Pessimistica anche la previsione per un impiegato con reddito annuo di 32.000 euro, pari ad uno stipendio mensile di 1.840 euro circa. Nel 2013, infatti, il dipendente dovrà decurtare il proprio reddito annuo di ben 700 euro, con un incremento di 24 euro rispetto al 2012 e di 133 euro rispetto al 2010. Se il reddito del dipendente è invece di 60 mila euro, che corrisponde a uno stipendio mensile di poco superiore ai 3.000 euro, nel 2012 il peso delle imposte comunali e regionali sarà di 1.346 euro, 52 euro in più del 2012 e 265 euro in più del 2010.

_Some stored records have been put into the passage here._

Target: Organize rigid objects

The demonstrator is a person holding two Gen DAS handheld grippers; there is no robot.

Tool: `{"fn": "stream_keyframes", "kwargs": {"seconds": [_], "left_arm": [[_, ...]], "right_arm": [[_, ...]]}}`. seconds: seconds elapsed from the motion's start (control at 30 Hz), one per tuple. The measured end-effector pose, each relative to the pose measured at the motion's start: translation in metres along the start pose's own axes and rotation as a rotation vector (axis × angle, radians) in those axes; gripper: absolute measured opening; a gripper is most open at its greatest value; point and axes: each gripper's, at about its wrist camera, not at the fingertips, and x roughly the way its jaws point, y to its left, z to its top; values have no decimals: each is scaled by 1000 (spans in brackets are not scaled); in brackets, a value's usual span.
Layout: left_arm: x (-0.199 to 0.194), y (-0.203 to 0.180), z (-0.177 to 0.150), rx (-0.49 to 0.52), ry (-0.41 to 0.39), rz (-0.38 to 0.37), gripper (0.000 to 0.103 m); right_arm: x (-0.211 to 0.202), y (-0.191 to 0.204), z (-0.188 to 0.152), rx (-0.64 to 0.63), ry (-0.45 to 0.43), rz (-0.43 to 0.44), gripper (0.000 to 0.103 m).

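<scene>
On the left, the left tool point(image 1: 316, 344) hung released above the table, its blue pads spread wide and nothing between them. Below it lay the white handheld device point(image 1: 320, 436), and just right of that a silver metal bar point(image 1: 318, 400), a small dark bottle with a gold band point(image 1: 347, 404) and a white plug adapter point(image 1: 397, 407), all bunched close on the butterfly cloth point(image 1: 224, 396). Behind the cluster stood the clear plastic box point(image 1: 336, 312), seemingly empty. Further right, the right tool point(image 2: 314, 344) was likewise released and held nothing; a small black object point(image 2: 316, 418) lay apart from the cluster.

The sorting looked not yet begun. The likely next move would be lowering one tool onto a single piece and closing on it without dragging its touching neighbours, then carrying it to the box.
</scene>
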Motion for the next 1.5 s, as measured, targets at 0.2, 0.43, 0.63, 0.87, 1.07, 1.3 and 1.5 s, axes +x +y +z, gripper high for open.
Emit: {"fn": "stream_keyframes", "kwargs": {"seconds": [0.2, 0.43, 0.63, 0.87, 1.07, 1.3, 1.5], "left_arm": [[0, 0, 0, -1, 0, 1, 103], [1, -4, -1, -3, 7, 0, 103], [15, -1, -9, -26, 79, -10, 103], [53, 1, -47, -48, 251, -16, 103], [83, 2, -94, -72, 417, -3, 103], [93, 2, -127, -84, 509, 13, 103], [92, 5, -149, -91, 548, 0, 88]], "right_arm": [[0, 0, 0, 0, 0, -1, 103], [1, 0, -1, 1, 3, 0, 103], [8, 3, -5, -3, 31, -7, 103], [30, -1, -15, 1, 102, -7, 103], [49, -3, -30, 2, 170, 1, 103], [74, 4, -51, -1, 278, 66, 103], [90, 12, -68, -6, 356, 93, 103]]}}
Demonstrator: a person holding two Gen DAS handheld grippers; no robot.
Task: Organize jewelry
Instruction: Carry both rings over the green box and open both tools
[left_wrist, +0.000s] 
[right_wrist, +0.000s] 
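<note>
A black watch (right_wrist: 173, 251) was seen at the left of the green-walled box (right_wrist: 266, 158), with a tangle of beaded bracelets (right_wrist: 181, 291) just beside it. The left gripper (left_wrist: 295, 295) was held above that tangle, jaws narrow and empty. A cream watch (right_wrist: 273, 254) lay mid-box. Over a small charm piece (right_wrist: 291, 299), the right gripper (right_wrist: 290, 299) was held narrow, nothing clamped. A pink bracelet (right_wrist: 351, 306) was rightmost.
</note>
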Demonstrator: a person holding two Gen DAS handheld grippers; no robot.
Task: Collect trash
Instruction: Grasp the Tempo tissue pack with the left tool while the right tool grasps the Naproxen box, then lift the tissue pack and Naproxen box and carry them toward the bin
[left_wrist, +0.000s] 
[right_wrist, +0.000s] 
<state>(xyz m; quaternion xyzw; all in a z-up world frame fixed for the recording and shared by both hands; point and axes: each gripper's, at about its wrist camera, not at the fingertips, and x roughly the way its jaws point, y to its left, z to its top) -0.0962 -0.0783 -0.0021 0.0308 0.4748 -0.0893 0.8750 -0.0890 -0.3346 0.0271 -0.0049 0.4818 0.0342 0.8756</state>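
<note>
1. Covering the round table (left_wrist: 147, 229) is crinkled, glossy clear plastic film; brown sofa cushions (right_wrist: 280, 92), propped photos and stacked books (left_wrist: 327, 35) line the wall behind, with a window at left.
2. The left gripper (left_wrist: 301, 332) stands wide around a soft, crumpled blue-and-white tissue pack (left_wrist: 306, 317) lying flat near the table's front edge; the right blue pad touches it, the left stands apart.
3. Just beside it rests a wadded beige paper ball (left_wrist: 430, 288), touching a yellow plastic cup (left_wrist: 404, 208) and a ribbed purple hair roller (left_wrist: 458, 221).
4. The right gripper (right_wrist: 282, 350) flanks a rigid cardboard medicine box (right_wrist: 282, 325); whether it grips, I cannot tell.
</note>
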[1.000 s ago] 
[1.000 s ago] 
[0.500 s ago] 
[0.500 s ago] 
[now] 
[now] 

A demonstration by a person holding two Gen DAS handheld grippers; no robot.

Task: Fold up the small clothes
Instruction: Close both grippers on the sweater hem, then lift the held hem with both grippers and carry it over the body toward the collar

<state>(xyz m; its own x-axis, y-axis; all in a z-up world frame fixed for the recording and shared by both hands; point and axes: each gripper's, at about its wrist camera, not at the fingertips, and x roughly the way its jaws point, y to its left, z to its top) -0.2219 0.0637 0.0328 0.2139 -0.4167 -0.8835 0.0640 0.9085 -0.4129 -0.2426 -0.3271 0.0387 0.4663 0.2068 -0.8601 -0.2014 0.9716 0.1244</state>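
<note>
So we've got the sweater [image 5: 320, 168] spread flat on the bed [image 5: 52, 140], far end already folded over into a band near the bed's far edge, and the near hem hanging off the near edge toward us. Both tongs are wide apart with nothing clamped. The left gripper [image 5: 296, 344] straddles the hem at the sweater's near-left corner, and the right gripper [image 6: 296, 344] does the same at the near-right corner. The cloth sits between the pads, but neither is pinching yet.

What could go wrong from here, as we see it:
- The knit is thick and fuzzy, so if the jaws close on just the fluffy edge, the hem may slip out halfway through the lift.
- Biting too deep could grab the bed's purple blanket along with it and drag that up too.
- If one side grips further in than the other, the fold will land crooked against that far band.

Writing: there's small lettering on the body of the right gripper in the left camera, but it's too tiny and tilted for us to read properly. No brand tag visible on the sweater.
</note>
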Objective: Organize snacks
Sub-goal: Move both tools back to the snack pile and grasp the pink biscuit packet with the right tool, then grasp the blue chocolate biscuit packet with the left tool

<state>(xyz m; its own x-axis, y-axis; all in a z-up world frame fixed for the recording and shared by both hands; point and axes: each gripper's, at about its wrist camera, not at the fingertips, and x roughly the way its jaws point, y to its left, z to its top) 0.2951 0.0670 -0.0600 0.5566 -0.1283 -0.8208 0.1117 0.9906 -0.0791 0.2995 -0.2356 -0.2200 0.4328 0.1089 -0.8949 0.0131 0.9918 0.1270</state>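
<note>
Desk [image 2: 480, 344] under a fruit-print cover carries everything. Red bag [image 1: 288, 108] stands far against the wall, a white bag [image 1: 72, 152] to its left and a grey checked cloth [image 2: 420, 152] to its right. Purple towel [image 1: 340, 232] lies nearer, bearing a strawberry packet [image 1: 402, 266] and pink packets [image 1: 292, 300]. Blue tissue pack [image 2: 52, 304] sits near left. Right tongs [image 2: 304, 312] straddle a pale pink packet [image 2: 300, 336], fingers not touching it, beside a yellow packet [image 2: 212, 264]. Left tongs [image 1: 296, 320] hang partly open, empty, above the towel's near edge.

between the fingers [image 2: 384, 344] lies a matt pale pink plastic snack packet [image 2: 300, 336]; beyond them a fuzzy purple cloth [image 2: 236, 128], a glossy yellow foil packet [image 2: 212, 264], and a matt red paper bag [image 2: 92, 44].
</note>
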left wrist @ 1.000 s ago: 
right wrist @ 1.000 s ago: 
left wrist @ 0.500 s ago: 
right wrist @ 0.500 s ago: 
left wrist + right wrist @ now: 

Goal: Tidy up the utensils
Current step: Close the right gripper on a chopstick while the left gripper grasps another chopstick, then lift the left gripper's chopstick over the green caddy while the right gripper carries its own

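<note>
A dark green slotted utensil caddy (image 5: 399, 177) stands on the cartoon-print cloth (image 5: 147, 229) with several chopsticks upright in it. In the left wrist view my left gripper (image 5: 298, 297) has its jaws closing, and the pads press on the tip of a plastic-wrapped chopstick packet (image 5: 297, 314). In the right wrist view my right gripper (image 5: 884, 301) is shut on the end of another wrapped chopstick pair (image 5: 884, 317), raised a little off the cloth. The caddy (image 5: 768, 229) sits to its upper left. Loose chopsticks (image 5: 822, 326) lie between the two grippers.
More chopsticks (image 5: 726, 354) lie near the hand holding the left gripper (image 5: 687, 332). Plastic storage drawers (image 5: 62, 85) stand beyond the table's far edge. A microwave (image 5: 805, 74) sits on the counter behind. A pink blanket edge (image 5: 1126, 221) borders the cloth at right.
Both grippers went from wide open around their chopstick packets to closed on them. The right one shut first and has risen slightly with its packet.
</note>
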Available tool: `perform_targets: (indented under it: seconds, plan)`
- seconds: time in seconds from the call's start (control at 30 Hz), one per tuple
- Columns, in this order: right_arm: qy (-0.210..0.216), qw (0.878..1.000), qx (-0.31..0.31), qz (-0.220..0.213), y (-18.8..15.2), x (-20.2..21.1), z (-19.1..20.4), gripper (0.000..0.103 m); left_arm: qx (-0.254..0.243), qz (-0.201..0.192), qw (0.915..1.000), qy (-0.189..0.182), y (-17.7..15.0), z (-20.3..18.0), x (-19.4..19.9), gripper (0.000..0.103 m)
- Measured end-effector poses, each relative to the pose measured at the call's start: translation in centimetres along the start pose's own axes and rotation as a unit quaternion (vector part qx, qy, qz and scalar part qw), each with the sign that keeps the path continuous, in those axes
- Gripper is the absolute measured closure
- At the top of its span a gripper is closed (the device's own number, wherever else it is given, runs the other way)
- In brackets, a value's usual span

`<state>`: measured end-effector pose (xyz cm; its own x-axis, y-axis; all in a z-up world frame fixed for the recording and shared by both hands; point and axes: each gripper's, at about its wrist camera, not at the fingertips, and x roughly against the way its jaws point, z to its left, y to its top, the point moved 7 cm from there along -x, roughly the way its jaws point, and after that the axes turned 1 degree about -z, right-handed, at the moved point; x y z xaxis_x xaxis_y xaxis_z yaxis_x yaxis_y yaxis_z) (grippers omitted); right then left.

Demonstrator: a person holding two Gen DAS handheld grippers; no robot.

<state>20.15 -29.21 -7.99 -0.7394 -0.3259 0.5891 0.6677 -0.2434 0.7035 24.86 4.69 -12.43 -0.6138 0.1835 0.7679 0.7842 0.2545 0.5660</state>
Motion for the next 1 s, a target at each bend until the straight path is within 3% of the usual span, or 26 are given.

“L’aumento della tassazione locale è diventato ormai una costante che caratterizza la politica fiscale degli Enti locali” – ha commentato in proposito Giuseppe Bortolussi, segretario della Cgia – “Lo Stato risparmia tagliando i trasferimenti, le Regioni e i Comuni si difendono alzando il livello delle imposte per mantenere in equilibrio i propri bilanci. Speriamo che con la nuova Legislatura si riprenda in mano il tema del federalismo fiscale, altrimenti tra Imu, Irap, Tares, e addizionali Irpef i cittadini e le imprese si troveranno a pagare sempre di più senza avere un corrispondente aumento della qualità e della quantità dei servizi offerti” (vedi anche l’approfondimento  Lavoro, Cgil, Cisl e Uil contro la manovra economica. Monti apre il dialogo).